Work order> In the data that follows, find each line containing "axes" and copy it.

=-=-=-=-=

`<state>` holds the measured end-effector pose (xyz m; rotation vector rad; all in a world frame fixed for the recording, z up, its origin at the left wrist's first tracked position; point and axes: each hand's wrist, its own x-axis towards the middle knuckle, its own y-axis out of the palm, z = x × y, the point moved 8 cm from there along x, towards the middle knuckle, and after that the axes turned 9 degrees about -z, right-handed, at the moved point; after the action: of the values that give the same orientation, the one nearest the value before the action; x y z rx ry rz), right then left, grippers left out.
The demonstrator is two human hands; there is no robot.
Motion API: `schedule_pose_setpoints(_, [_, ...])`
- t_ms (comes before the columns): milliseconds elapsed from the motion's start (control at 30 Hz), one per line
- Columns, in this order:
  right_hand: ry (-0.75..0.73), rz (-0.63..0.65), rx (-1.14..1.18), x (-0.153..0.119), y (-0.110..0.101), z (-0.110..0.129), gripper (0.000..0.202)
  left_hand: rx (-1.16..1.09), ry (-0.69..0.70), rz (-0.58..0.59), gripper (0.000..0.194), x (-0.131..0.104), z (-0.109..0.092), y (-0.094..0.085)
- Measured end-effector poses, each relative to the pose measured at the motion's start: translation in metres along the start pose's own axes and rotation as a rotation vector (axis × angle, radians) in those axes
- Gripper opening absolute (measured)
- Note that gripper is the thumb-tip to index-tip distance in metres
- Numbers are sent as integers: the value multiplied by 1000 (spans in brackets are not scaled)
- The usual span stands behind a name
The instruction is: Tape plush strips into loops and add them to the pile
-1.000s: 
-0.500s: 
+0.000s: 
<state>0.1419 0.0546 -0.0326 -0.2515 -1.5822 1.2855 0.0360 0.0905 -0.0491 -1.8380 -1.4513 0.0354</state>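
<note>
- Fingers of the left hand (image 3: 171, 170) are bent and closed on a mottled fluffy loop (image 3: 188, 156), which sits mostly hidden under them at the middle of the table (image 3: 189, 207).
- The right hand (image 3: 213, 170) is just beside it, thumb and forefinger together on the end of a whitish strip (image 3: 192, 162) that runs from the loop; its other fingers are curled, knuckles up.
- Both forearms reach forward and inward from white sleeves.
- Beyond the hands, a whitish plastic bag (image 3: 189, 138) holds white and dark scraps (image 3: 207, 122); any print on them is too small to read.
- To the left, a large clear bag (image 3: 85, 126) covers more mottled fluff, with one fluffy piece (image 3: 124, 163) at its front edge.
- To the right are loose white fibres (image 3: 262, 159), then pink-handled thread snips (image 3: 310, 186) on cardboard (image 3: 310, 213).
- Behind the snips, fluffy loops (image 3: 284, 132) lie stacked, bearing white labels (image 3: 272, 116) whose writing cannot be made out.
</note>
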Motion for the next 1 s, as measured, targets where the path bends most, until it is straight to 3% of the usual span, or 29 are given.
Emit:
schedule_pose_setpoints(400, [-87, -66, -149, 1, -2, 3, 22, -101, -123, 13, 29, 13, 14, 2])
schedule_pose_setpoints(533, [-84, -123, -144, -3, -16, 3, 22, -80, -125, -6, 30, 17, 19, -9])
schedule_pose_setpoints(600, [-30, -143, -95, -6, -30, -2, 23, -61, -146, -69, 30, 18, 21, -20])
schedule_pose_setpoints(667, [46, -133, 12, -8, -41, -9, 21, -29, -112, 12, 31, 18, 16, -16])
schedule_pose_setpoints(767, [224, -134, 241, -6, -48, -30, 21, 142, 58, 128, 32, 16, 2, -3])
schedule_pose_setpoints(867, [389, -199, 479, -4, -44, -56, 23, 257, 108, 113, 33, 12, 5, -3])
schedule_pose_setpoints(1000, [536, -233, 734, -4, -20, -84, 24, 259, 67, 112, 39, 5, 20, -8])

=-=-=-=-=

Answer for the task>
`<state>` holds the measured end-effector pose (xyz m; rotation vector rad; all in a world frame fixed for the recording, z up, its origin at the left wrist's first tracked position; point and axes: each hand's wrist, its own x-axis towards the middle knuckle, its own y-axis out of the palm, z = x × y, the point moved 8 cm from there along x, towards the middle knuckle, and after that the axes turned 9 degrees about -z, right-handed, at the moved point; after the action: of the values that give the same orientation, the one nearest the value before the action; x y z rx ry rz), right then left, grippers left out.
- Measured end-effector poses, each relative to the pose measured at the motion's start: translation in metres along the start pose's own axes and rotation as a rotation vector (axis × angle, radians) in those axes

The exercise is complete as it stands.